The defense had offered testimony about a composition that M.H. had written in early April 1985, several months after the alleged abuse had occurred, to rebut any indication that the child had little knowledge of sexual matters. LeClerc's interpretation of this composition, however, was that it was an oblique reference to having been sexually abused, and that the underlining contained in the composition and the switch from cursive writing to printing was a "call for attention."
Over defense objection, the State's Attorney asked whether the behavior of M.H. was consistent with the model normally known as the victim of a child sexual assault. LeClerc testified in response to this question that M.H. exhibited no behavior inconsistent with that model.

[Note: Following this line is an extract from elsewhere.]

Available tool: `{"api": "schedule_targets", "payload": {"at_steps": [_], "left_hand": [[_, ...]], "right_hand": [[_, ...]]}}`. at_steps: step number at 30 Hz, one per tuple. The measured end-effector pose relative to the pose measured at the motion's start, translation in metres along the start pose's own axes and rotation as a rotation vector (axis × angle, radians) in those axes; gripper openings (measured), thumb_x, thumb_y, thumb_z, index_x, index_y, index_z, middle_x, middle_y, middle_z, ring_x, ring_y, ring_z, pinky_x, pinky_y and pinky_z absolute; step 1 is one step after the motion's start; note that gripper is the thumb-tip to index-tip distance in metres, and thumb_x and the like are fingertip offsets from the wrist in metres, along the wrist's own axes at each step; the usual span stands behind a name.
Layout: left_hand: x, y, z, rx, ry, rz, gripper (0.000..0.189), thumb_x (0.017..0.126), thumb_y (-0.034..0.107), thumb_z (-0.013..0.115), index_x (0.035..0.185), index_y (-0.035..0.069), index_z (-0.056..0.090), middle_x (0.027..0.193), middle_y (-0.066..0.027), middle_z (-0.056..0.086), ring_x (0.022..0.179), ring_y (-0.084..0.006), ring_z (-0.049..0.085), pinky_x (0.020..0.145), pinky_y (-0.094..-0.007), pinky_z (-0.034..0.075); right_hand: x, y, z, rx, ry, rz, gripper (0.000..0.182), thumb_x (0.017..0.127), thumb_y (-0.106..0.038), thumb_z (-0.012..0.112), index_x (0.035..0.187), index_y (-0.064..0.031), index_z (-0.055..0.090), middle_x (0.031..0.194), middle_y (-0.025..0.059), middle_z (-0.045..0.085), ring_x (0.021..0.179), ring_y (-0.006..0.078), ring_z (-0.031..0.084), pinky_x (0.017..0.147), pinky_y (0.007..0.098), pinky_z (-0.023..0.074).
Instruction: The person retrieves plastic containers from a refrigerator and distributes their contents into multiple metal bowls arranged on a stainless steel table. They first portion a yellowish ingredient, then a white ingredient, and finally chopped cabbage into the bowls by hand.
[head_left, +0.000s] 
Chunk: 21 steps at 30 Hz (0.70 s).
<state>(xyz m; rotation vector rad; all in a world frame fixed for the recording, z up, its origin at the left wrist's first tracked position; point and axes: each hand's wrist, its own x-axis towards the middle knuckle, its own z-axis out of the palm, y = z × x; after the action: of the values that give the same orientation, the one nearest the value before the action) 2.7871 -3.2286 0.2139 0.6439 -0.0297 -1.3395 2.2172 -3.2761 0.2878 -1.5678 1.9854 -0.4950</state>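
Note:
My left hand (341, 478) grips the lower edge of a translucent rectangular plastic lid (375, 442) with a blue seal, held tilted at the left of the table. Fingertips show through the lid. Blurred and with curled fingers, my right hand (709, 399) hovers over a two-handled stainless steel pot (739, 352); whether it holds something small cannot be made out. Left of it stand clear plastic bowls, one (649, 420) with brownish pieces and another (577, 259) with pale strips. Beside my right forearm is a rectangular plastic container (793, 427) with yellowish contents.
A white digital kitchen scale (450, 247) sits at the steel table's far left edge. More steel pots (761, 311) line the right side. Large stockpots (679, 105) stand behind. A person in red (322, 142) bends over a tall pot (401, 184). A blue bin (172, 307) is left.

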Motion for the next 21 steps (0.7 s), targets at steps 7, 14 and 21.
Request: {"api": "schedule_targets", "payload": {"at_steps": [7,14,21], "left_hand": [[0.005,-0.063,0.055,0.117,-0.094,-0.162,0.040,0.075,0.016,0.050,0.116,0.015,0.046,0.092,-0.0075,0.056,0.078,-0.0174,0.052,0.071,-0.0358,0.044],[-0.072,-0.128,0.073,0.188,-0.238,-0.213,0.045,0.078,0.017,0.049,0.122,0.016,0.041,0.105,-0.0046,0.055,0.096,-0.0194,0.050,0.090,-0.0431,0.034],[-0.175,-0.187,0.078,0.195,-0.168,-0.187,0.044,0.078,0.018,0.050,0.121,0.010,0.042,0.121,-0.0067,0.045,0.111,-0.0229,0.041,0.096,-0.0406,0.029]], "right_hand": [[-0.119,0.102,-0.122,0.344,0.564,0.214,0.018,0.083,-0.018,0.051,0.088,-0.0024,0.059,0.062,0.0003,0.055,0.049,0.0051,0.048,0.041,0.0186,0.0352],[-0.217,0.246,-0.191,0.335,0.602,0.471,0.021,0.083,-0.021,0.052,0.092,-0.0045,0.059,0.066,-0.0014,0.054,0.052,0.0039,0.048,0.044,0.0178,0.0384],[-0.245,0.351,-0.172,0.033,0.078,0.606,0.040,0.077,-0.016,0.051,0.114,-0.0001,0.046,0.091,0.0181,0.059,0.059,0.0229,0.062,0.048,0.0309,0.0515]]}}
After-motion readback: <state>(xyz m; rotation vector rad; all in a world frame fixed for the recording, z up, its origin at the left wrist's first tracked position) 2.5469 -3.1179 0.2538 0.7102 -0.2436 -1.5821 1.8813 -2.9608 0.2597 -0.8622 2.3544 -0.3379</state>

On cross-examination, LeClerc testified it was common for children to be traumatized by a divorce, to blame themselves, and to engage in attention-getting behavior. She also acknowledged that children will show affection to the parent who has moved out, that schoolwork frequently deteriorates when there is a divorce in the home, and that it is normal for a child to emulate a female adult, such as in cooking or setting a table.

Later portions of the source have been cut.